First, as Nintendo proudly and somewhat nauseatingly keeps saying, the screen is 90% bigger. The screen for the 3DS XL is 90% bigger than the 3DS’ screen. Readers, that is not a mistake, it is on the box of the system! The 3DS XL features a 4.88-inch top screen, where the game displays, while the bottom touch screen measures at 4.18 inches. The 3DS only had a 3.53 inch top screen and a 3.02-inch touch screen.
To put the size of these screen in perspective, Sony’s PS Vita handheld features a 5-inch screen and Nintendo’s last deluxe model, the DSi XL, had two 4.2-inch screens. Thus, the 3DS XL’s screens are not quite as large as the PS Vita, but dramatically bigger than the 3DS and slightly larger than the DSi XL.
The 3DS XL also makes improves battery life in a major way. The 3DS’ battery only managed about 3 and a half hours to 6 and half when playing 3DS games, but with the 3DS XL’s larger size; Nintendo has souped the system’s battery up. The new version will feature about 6 to 10 hours when playing 3DS games, which is incredible. For everything that its size may take away from everyday on-the-go use, the 3DS XL’s battery makes up for it when using the system during long road trips or flights (or trains for the steam-punk user). Unfortunately, for European and Japanese gamers interested in the newer, beefier system, they will have to purchase the AC adapter separately. Luckily, though, when the system launches in North America, the AC adapter will come bundled with the system.

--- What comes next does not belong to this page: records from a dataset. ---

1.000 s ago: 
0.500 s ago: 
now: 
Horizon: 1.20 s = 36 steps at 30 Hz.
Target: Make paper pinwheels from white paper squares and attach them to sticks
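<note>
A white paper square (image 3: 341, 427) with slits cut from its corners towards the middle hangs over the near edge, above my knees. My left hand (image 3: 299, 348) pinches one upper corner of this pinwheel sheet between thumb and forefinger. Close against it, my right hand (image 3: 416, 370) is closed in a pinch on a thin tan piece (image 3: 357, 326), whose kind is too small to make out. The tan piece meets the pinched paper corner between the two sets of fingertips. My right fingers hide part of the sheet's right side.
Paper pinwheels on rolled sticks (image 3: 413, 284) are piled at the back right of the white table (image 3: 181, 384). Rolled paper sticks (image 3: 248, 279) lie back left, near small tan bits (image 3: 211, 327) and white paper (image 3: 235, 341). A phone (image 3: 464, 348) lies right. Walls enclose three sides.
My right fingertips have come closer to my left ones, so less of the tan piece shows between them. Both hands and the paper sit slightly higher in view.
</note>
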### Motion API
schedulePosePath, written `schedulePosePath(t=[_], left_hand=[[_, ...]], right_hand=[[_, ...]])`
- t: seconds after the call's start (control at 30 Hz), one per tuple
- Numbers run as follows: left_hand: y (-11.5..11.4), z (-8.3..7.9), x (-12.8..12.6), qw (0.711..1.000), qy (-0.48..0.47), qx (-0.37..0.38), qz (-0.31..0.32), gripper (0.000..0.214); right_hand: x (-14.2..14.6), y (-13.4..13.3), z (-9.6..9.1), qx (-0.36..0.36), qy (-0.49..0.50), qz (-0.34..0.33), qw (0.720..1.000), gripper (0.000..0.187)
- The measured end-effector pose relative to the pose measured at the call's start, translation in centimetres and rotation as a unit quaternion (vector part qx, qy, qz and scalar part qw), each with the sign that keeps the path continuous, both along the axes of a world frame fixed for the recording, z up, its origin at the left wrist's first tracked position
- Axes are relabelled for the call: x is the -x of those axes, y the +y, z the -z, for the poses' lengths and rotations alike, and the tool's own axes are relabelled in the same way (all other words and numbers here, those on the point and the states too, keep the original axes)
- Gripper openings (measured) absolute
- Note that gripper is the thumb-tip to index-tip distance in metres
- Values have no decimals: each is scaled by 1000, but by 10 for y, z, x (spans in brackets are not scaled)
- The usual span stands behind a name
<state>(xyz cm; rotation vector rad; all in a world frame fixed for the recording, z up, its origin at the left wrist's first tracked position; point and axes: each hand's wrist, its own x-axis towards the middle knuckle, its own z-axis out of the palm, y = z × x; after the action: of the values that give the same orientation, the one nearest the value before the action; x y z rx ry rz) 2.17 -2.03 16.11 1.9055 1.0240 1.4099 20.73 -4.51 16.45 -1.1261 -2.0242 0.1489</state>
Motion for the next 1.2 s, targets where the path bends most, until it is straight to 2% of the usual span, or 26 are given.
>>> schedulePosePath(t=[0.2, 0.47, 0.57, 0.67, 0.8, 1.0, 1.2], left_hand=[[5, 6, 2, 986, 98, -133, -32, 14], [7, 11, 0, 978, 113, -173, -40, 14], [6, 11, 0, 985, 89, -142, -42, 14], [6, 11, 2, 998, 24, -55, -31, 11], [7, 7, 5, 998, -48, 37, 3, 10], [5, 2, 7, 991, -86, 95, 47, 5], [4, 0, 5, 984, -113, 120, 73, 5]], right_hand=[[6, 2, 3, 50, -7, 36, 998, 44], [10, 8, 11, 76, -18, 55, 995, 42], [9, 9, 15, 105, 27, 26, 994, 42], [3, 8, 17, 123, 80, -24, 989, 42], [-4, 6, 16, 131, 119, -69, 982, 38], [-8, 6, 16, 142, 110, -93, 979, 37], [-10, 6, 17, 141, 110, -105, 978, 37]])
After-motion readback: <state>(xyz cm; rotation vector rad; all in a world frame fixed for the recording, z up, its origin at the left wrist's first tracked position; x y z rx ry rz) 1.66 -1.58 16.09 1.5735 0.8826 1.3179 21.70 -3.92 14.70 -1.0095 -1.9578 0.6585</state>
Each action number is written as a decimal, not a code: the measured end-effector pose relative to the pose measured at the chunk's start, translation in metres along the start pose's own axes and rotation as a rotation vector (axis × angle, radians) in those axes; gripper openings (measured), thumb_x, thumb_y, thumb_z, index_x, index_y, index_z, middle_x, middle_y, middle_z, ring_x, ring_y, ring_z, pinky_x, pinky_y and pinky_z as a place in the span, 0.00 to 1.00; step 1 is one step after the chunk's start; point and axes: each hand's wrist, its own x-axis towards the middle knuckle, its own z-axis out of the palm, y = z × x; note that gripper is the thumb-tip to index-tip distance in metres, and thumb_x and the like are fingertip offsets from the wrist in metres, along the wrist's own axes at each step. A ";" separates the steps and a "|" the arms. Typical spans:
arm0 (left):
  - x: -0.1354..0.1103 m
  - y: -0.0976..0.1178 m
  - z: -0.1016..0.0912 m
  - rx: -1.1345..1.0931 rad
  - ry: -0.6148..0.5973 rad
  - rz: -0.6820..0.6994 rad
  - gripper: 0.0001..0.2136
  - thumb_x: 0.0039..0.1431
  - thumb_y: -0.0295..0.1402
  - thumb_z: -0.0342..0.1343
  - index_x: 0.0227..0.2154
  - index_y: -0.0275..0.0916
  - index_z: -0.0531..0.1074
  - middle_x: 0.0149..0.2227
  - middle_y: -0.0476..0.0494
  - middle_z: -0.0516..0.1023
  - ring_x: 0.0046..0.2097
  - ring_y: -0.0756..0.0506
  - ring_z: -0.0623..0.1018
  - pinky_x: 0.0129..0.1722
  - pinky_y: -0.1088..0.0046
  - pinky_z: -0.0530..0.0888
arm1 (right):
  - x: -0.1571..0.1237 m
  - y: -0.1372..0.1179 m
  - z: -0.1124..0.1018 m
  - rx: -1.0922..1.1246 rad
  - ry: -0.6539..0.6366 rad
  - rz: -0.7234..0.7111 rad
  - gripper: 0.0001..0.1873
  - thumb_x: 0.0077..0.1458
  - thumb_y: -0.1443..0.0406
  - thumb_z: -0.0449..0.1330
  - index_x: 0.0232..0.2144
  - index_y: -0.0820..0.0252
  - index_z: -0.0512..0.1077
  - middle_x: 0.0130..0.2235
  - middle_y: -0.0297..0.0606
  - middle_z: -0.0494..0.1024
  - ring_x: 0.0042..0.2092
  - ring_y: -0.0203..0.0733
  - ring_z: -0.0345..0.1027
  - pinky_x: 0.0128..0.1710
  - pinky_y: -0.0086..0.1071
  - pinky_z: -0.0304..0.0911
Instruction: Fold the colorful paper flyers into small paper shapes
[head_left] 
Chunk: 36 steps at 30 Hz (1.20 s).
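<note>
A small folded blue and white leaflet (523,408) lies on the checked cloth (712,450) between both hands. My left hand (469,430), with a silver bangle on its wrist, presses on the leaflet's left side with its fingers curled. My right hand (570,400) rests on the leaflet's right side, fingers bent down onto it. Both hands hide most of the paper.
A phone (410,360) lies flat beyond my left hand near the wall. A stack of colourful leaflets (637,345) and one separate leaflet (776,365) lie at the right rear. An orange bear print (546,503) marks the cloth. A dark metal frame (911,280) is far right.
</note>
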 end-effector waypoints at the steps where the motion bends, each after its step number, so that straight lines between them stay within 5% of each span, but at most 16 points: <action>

Another feature of the 3DS XL that is different from the 3DS is that instead of a 2GB SDHC card, the new system will come packaged with a 4GB SDHC card. This is a nice bonus and means that gamers using the 3DS XL will be able to download more demos, games and take more pictures.
A problem that the system does not address is the addition of a second analog stick. Nintendo has stated that the system is not big enough to accommodate one and that to put one in would sacrifice battery life. It seems like a cop out but, much like the 3DS, a version of the Circle Pad Pro will be available for the bigger system.
While Europe systems will come in red, blue or silver with black trim and the Japanese systems come in solid white, red or silver with black trim, American systems will only be available in red or blue with black trim. However, the debut of the 3DS came in flame red, aqua blue and cosmo black and there is likely to be new or limited editions introduced at a later date.
What is interesting about the strategy Nintendo has taken with its more recent generation of handhelds in going with larger models is a direct reversal of their previous philosophy. When the Game Boy Advance and Nintendo DS came out, the designs were less than pleasing aesthetically or ergonomically. Thus, the redesigns for each system, the Game Boy Advance SP and DS Lite respectively, were smaller and more attractive. The GBA SP was much more successful than the original GBA making up the larger share of Nintendo’s overall sales with that system. As well, the DS Lite makes up the majority of all DS hardware sales. Comparatively, the DSi XL has only sold half as much as the smaller DSi model.
Ultimately, even with some interesting improvements to the system, is there really a demand for a larger 3DS? It will be revealed whether the 3DS XL has legs this holiday season once it has been out in Europe, Japan and North America for a few months. For North American gamers, the system will be available August 19 and retail for $199.99.